After a nuclear winter, survivors in Brazil build the towering pyramid city of Palmares Tres, where every five years an elected king chooses a Queen and is then sacrificed. Privileged, rebellious young artist June Costas is mesmerized by this year’s election, and she fiercely favors Enki, a beautiful boy from the bottom tier, the world of the algae vats and the perpetual stink. After his election, June and her best friend are drawn into Enki’s world. With only a year to live, he is a brilliant and fast-burning star whose light opens June’s eyes not to the serious issues—and corruption— affecting her city, and with her art, she helps to release a surge of discontent. In this YA debut, Johnson paints a brilliant picture of a seemingly lush paradise hiding a core rotted by class stratification, creative stagnation, and disenfranchisement. Evocative, disturbing, and exhilarating, this story leaves much for the reader to ponder, from the nuanced characters to fascinating central themes, including the impact of technology and the role of isolationism in a perilous world. Like leaping into cold water on a hot day, this original dystopian novel takes the breath away, refreshes, challenges, and leaves the reader shivering but yearning for another plunge.
— Lynn Rutan, Booklist starred review


"Eighteen-year-old artist June Costa is a citizen of Palmares Três, a vertically structured city in what was once Brazil, with the rich at the top, the poor at the bottom, and a vital tradition of music and dance. Its centenarian queen keeps a tight rein on the tech—electronic and pharmaceutical—that allows for intensive state security and bodily modification. Privileged but rebellious June and her best friend Gil live on Tier Eight, and when they get involved with Enki, a beautiful bottom-tier resident who will serve a year as the summer king before his ritual sacrifice, her political art gains attention, and things get dangerous. In her YA debut, Johnson (the Spirit Binders series) depicts a future that’s recognizably Brazilian and human—June may have nanohooks, holo screens, and light implants, but 400 years on, teens still resent their parents and find ways to subvert the technology their elders theoretically control. With its complicated history, founding myth, and political structure, Palmares Três is compelling, as is the triple bond between June, Enki, and Gil as they challenge their world’s injustices. " - Publishers Weekly starred review

An art project, a rebellion and a sacrifice make up this nuanced, original cyberpunk adventure.

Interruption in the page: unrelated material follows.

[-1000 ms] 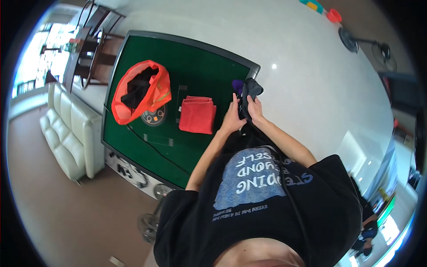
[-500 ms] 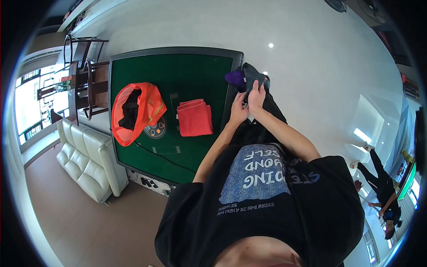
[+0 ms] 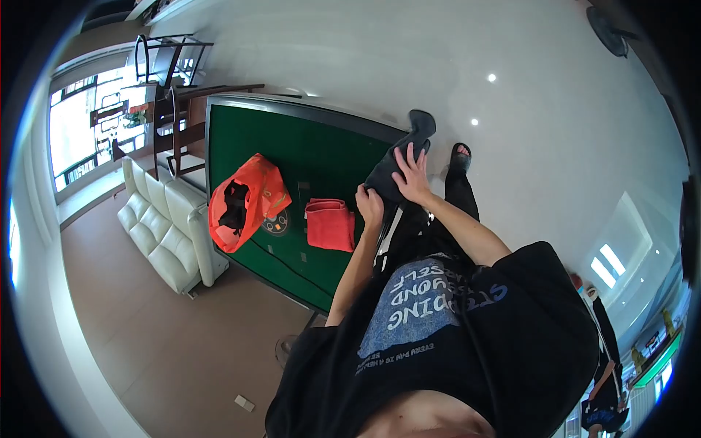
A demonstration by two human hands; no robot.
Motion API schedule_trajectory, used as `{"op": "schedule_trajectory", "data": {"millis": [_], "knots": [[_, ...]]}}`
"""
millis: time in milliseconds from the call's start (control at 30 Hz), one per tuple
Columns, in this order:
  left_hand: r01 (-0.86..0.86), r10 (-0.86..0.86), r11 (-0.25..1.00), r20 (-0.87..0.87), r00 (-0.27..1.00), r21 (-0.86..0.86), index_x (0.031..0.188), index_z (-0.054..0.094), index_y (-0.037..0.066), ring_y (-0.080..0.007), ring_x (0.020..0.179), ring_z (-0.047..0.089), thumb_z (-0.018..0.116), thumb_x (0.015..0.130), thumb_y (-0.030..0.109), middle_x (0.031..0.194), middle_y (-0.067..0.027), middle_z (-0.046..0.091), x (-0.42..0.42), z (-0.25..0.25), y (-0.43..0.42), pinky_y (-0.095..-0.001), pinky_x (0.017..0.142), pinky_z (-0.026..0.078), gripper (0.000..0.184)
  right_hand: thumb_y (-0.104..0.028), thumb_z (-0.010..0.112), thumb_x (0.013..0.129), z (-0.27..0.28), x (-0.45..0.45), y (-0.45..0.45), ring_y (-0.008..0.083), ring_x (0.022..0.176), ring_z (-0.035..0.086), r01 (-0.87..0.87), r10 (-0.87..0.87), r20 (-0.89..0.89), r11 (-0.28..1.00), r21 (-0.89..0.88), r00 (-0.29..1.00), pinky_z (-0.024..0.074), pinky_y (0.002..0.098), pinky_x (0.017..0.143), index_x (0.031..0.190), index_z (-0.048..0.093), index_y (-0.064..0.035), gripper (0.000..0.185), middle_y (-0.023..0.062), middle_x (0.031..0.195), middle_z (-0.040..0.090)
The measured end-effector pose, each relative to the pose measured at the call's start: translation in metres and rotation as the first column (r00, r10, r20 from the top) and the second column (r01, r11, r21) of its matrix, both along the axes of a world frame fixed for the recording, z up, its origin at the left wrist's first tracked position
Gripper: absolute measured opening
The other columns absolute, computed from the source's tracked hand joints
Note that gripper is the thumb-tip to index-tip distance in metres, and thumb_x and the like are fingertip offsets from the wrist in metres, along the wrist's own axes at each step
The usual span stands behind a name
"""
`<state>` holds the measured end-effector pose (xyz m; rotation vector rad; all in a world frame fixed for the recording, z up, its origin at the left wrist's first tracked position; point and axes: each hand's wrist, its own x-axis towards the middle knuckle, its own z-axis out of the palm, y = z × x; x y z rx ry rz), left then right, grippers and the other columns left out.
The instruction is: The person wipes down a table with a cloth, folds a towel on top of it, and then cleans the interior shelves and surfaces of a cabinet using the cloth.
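A dark grey-black cloth item (image 3: 387, 179) lies over the right edge of the green-topped table (image 3: 328, 131), its narrow curved end sticking out past the far edge. Its exact nature is hard to make out. My left hand (image 3: 370, 206) has its fingers curled round the near-left edge of the cloth. Higher and to the right, my right hand (image 3: 414, 175) rests against it with fingers spread. Left of my hands, a folded red cloth (image 3: 330, 224) sits on the table. Further left stands an open orange bag (image 3: 252, 197) with black material inside.
A round dark disc (image 3: 276, 223) and a black cable (image 3: 281, 260) are on the table by the bag. A cream sofa (image 3: 164, 230) and wooden chairs (image 3: 182, 135) stand left. My sandalled foot (image 3: 460, 155) is right. Another person (image 3: 604, 398) appears lower right.
The dark cloth now extends further left over the table edge, and the purple piece is out of sight. My hands have moved apart, the right one now spread. The view has shifted.
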<state>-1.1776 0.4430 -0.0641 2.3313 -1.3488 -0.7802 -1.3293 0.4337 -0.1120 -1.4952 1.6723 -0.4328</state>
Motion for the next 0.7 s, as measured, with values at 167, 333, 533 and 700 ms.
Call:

"June, 17, remembers the last sacrifice of the Summer King, nine years before. In a future Brazil, after climate change, wars, natural disasters and plague have devastated the world, Palmares Três is a peaceful and just city, technologically supported with holos, nanohooks and bots. Beneath the city's glittering facade, however, there's another reality. Youth is stifled while the governing Aunties keep Palmares Três static in a class-stratified society centuries behind the rest of the developed world. June and best friend Gil, both relatively privileged artists, happily spend their spring dancing, creating public art and voting for the newest Summer King to be sacrificed for the city's prosperity after a year. When gorgeous, dark-skinned Enki is elected, both June and Gil fall for him—but it's Gil he takes as a lover, and June he takes as an artistic collaborator. Their love triangle, in a city with no gender-based limitations on romantic or sexual partnerships, is multifaceted, not the usual heroine-chooses-between-two-boys dynamic. As the trio dances—often literally—around one another, June must negotiate between the extremes of stasis and post-humanism, learn to see beyond herself, discover the meaning of integrity, and maybe even save her rotten-at-the-core and best-beloved city." - Kirkus starred review


Product Details

  • File Size: 5975 KB
  • Print Length: 307 pages
  • Page Numbers Source ISBN: 0545417805
  • Publisher: Arthur A. Levine Books (March 1, 2013)
  • Publication Date: March 1, 2013
  • Sold by: Amazon Digital Services, Inc.
  • Language: English
  • ASIN: B00B925W42
  • Text-to-Speech: Enabled
  • X-Ray:
  • Word Wise: Not Enabled
  • Lending: Enabled
  • Enhanced Typesetting: Not Enabled
  • Amazon Best Sellers Rank: #151,061 Paid in Kindle Store (See Top 100 Paid in Kindle Store)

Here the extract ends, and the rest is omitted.